Plusieurs banquiers centraux, réunis cette semaine à Washington, ont clairement indiqué qu'ils n'étaient pas disposés à en faire beaucoup plus pour sauver le monde de la crise de la dette, en dépit d'appels du pied de certains responsables politiques, notamment en France.
La Banque centrale européenne (BCE) n'a pas de mandat pour ramener la croissance en Europe, mais uniquement celui d'assurer la stabilité des prix, a rappelé son vice-président Vitor Constancio, lors d'un débat organisé vendredi à Washington par la Banque de France, en marge de l'assemblée semestrielle du Fonds monétaire international (FMI).
Or, a-t-il assuré, "le risque de déflation en Europe est négligeable", et il n'y a donc pas lieu de changer de politique monétaire pour stimuler la croissance afin de contrecarrer ce risque de baisse de prix.
Pourtant, certains en Europe l'y encouragent, à commencer par le favori des sondages à l'élection présidentielle en France, le socialiste François Hollande. Ce dernier a demandé à la BCE de baisser ses taux et de prêter directement aux Etats afin de soutenir la croissance. Son principal adversaire, le président sortant Nicolas Sarkozy, s'est également déclaré favorable à une réforme des missions de la BCE afin qu'elle puisse prendre des mesures de soutien à l'économie européenne, comme le font la Banque d'Angleterre et la Réserve fédérale américaine (Fed).
"Il est dangereux pour une banque centrale d'agir en tant que prêteur en dernier ressort pour les gouvernements", ou en d'autres termes de faire tourner la planche à billets pour sauver un Etat de la banqueroute, a averti le gouverneur de la Banque centrale du Japon (BoJ), Masaaki Shirakawa.

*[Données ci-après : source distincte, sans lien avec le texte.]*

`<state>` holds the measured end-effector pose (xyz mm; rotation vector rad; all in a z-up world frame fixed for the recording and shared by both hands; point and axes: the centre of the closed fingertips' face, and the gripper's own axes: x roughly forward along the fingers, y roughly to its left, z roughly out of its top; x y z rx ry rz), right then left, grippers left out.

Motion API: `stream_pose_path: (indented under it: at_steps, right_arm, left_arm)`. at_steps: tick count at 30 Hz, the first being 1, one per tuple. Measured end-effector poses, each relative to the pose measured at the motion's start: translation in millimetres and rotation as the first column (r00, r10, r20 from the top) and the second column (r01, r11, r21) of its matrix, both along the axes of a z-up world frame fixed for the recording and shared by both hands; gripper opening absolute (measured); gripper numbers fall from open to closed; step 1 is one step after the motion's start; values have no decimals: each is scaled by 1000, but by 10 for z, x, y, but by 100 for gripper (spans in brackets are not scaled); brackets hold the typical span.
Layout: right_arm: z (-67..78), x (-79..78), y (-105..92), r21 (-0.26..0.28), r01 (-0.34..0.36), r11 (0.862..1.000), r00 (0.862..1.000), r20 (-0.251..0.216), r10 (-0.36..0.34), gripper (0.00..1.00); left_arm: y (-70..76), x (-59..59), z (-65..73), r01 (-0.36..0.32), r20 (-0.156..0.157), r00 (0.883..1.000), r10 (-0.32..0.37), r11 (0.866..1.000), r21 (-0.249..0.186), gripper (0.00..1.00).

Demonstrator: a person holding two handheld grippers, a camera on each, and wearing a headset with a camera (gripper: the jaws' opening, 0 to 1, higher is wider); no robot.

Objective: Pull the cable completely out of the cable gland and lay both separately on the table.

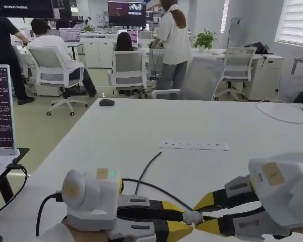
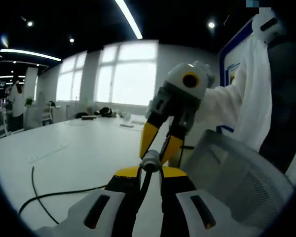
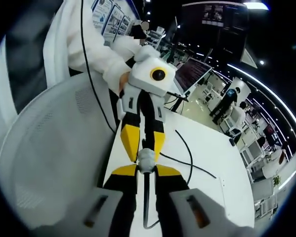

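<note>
A small pale cable gland (image 1: 193, 217) hangs just above the white table (image 1: 202, 121) at its near edge. The left gripper (image 1: 184, 218) reaches in from the left and the right gripper (image 1: 201, 216) from the right, tips meeting on the gland. In the left gripper view the gland (image 2: 150, 162) sits at my own yellow tips (image 2: 149, 170), the right gripper's jaws (image 2: 157, 153) closing on it from above. In the right gripper view the gland (image 3: 146, 159) sits likewise, with the black cable (image 3: 146, 197) running back between my jaws. The cable (image 1: 146, 169) trails away over the table.
A white power strip (image 1: 193, 145) lies mid-table and a dark mouse (image 1: 106, 102) at the far left edge. A laptop screen (image 1: 0, 108) stands at the left. A mesh chair back (image 3: 54, 148) is close behind the grippers. Office chairs and people fill the room beyond.
</note>
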<state>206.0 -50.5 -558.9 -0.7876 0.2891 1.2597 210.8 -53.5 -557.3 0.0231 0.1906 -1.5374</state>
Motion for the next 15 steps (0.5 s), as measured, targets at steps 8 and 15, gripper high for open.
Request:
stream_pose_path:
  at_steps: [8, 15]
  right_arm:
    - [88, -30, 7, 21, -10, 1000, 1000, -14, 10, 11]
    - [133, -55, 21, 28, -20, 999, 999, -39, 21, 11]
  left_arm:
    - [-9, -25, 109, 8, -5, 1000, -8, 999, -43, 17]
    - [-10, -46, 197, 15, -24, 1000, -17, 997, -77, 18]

Une banque centrale qui baisserait la garde sur la stabilité des prix, perdrait du coup toute crédibilité pour lancer des opérations audacieuses d'aide au secteur financier et bancaire, comme l'a fait la BCE, a expliqué de son côté le gouverneur de la Banque de France, Christian Noyer.
L'institution de Francfort estime avoir déjà fait beaucoup en inondant en décembre et février les banques européennes de liquidités, environ 1.000 milliards d'euros prêtés sur trois ans, et elle se refuse, mandat oblige, à aider directement les Etats.

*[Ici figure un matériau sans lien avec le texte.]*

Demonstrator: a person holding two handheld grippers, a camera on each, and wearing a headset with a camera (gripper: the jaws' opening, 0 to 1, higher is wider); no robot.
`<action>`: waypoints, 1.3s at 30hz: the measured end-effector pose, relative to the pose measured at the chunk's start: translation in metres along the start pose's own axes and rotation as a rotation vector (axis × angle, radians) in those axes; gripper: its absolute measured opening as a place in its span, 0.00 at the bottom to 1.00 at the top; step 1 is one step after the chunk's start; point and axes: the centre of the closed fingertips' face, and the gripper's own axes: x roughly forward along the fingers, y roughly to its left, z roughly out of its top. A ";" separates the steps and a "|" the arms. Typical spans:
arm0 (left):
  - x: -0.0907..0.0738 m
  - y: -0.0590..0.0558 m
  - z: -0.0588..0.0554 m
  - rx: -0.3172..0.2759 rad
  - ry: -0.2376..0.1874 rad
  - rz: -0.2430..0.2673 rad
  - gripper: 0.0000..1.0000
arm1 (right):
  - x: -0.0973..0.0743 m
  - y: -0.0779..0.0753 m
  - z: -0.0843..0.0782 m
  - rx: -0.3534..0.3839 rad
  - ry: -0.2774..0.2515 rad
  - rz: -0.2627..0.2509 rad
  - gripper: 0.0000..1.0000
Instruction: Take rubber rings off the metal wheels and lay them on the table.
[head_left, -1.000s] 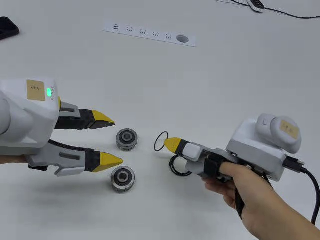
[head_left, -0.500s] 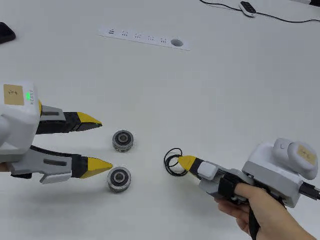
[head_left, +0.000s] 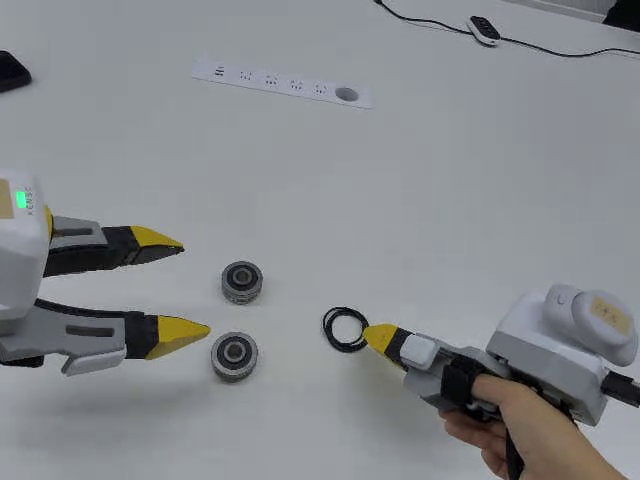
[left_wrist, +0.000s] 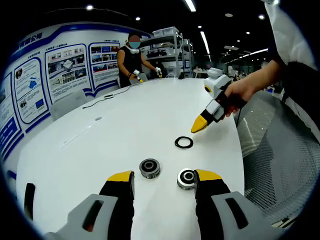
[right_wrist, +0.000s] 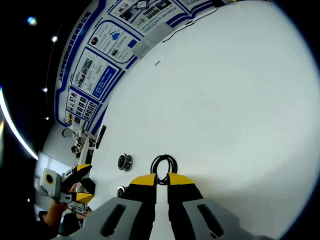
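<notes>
Two metal wheels (head_left: 242, 281) (head_left: 234, 356) stand on the white table, also seen in the left gripper view as one wheel (left_wrist: 149, 168) and the other (left_wrist: 187, 178). Right of them two thin black rubber rings (head_left: 345, 328) lie flat and overlapping. My right gripper (head_left: 380, 337) is shut, its yellow tip just beside the rings (right_wrist: 163, 164) with nothing between the jaws. In the left gripper view the same tip (left_wrist: 196, 129) hangs a little above the rings (left_wrist: 184, 142). My left gripper (head_left: 180, 287) is open, left of the wheels, pointing at them.
A white power strip (head_left: 280, 82) lies at the far side of the table (head_left: 470, 190), and a cable with a small remote (head_left: 484, 28) at the far right. A dark object (head_left: 10, 68) sits at the far left edge. A person stands beyond the table's far end (left_wrist: 131, 60).
The right gripper has drawn back toward the person and let a ring go; both rings now lie together on the table. The left gripper has pulled back to the left.
</notes>
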 end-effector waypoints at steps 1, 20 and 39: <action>0.000 -0.001 -0.002 0.000 0.005 0.000 0.49 | -0.002 0.000 0.001 -0.002 -0.008 0.001 0.09; -0.016 -0.013 -0.019 -0.090 -0.006 0.040 0.53 | -0.059 -0.005 0.038 -0.434 -0.121 -0.002 0.17; -0.016 -0.030 -0.018 -0.087 0.002 0.042 0.58 | -0.082 -0.006 0.020 -1.100 0.102 0.085 0.52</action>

Elle devrait pour le moins accepter une forme de mutualisation de la dette en Europe, sous forme d'euro-obligations, et le plus tôt serait le mieux, a assuré lors de ce débat le prix Nobel d'économie Christopher Sims. Il rejoint ainsi le point de vue de plusieurs responsables politiques en Europe, dont le chef de l'eurogroupe Jean-Claude Juncker. Le vice-président de la BCE ne s'est pas directement prononcé sur cette option, se contentant de soutenir la nécessité de "mécanismes collectifs" pour contrecarrer la contagion de la crise de la dette, une réalité mesurée par les experts de la BCE. M. Constancio a ainsi expliqué que 38% de la volatilité affectant le niveau des taux d'intérêt de la dette italienne avaient pour origine les mouvements affectant les taux grecs, irlandais ou portugais.
Alors que faire ? Le gouverneur de la Banque centrale du Mexique, Agustin Carstens, fort de son expérience en Amérique latine où les crises de la dette se sont longtemps succédé à un rythme soutenu, a préconisé quelques pistes. D'abord, "il faut un plan" et s'y tenir, a-t-il expliqué. Ce plan doit évidemment prévoir une réduction de l'endettement mais il ne doit pas oublier la "nécessité de filets de sécurité sociaux" pour atténuer en l'impact et surtout, il faut "renforcer la croissance aussi vite que possible". De ce point de vue, M. Carstens s'est étonné que la Banque mondiale ne soit pas par exemple intervenue rapidement en Grèce pour proposer son aide.